■ Problem requirements ■
Pull every line containing "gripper" out of the material below.

■ Data ■
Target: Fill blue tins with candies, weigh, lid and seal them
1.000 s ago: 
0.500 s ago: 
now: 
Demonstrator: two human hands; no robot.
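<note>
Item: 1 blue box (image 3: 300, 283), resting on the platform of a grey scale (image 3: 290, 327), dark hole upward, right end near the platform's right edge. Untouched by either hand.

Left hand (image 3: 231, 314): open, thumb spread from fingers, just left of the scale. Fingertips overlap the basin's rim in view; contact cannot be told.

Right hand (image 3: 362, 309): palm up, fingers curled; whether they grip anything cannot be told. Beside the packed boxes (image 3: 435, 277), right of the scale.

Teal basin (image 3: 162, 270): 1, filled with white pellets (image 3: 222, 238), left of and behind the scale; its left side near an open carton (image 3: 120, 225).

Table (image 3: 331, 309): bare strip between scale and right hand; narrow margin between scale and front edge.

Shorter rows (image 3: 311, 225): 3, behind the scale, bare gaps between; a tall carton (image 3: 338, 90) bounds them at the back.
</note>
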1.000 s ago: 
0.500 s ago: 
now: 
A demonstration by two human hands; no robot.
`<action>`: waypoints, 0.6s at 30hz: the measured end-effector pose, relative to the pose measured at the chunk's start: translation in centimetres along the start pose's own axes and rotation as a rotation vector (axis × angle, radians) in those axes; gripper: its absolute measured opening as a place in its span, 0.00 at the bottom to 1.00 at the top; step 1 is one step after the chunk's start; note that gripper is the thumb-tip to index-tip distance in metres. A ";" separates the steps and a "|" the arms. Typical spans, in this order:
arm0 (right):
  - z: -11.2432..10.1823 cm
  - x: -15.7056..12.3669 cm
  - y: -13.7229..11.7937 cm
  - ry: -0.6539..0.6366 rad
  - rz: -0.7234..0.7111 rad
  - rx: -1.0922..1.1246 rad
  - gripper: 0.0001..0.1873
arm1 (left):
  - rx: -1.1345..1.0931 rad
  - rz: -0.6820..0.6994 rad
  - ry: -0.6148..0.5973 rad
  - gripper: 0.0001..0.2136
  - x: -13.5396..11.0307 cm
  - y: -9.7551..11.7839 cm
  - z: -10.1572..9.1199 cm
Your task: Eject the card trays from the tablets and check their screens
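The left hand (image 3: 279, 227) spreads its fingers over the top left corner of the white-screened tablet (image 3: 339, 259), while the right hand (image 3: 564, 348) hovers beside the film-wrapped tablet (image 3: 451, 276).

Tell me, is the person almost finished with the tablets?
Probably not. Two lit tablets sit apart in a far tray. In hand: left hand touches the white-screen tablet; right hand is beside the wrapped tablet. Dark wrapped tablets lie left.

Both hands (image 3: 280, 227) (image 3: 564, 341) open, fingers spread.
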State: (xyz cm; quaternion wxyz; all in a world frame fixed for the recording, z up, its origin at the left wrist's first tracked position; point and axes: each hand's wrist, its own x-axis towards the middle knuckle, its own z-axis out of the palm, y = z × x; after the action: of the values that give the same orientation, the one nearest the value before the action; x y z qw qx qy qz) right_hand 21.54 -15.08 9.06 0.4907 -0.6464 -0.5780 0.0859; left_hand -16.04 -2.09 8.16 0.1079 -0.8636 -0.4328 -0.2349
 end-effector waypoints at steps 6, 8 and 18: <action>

■ Answer area ■
`<action>`: waypoints, 0.6s at 30hz: the measured end-effector pose, relative to the pose measured at the chunk's start: translation in centimetres along the start pose's own axes and rotation as a rotation vector (axis × angle, radians) in those axes; gripper: its absolute measured opening as a place in its span, 0.00 at the bottom to 1.00 at the top; step 1 is one step after the chunk's start; note that gripper is the thumb-tip to index-tip distance in metres. A ";" separates the steps and a "|" the arms. Typical spans, in this order:
  - gripper: 0.0001..0.1873
  - gripper: 0.0001..0.2136

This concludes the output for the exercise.